» TASK GOAL:
Quote these lines exactly: the one that holds "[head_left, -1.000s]" and every line after it to the end of the material below. Skip pictures.

» THE DATA:

+---+

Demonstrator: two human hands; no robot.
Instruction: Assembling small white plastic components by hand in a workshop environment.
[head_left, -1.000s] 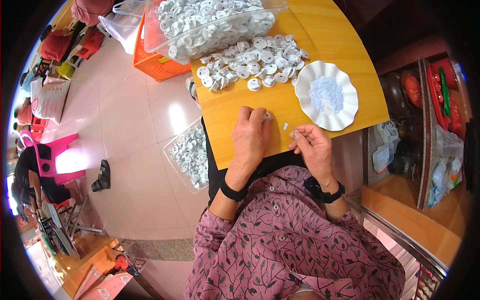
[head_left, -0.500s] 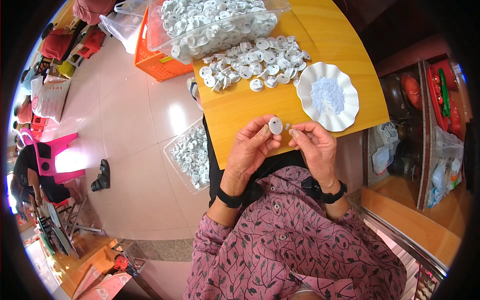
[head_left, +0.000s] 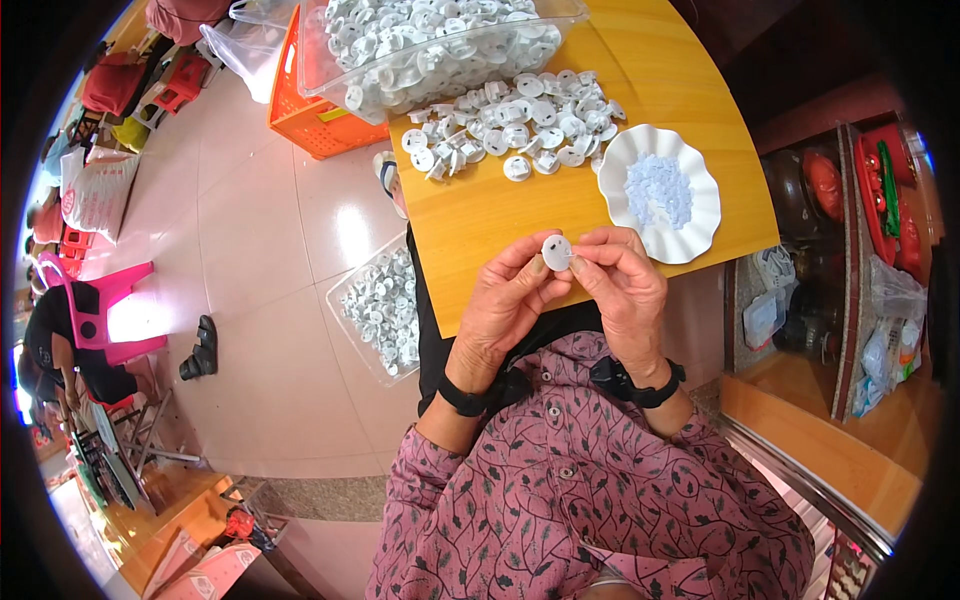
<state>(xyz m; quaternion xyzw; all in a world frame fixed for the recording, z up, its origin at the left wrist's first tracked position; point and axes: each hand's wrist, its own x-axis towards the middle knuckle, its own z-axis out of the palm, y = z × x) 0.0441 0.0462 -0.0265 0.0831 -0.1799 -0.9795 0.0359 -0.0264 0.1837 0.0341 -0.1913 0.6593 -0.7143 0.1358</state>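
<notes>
Over the near edge of the yellow wooden table (head_left: 490, 215), my left hand (head_left: 507, 292) pinches a round white plastic part (head_left: 557, 252), its flat disc face turned up with small dark slots in it. My right hand (head_left: 627, 285) is closed in a pinch right beside the disc, fingertips at its right edge. A tiny pale plastic piece shows between those fingertips, partly hidden. Beyond the right hand, a scalloped white plate (head_left: 703, 225) holds many small pale bluish chips (head_left: 658, 190). A pile of similar white plastic parts (head_left: 540, 120) lies at the table's far side.
A clear plastic bin (head_left: 440, 70) full of white parts stands at the far left, by an orange crate (head_left: 325, 130). On the floor at left sits a clear tray (head_left: 385, 315) of parts. A shelf (head_left: 840, 290) with bags stands at right; a pink stool (head_left: 95, 310) is far left.
My right hand has moved left and met the disc, bringing the tiny piece to its face. My left hand still holds the white part, shifted slightly right.
</notes>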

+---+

» TASK OUTPUT:
[head_left, -1.000s] 
[head_left, -0.500s] 
[head_left, +0.000s] 
<state>(xyz m; quaternion xyzw; all in a world frame fixed for the recording, z up, its origin at the left wrist's first tracked position; point and axes: each hand's wrist, its own x-axis towards the middle knuckle, its own z-axis out of the palm, y = z × x) 0.0441 0.0462 -0.0265 0.0831 -0.1799 -0.9795 0.0359 -0.0264 0.1837 0.0341 -0.1913 0.6593 -0.7143 0.1358</state>
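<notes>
Over the near edge of the yellow wooden table (head_left: 490, 215), my left hand (head_left: 507, 292) pinches a round white plastic part (head_left: 557, 252), its flat disc face turned up with small dark slots in it. My right hand (head_left: 627, 285) is closed in a pinch right beside the disc, fingertips at its right edge. A tiny pale plastic piece shows between those fingertips, partly hidden. Beyond the right hand, a scalloped white plate (head_left: 703, 225) holds many small pale bluish chips (head_left: 658, 190). A pile of similar white plastic parts (head_left: 540, 120) lies at the table's far side.
A clear plastic bin (head_left: 440, 70) full of white parts stands at the far left, by an orange crate (head_left: 325, 130). On the floor at left sits a clear tray (head_left: 385, 315) of parts. A shelf (head_left: 840, 290) with bags stands at right; a pink stool (head_left: 95, 310) is far left.
My right hand has moved left and met the disc, bringing the tiny piece to its face. My left hand still holds the white part, shifted slightly right.
</notes>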

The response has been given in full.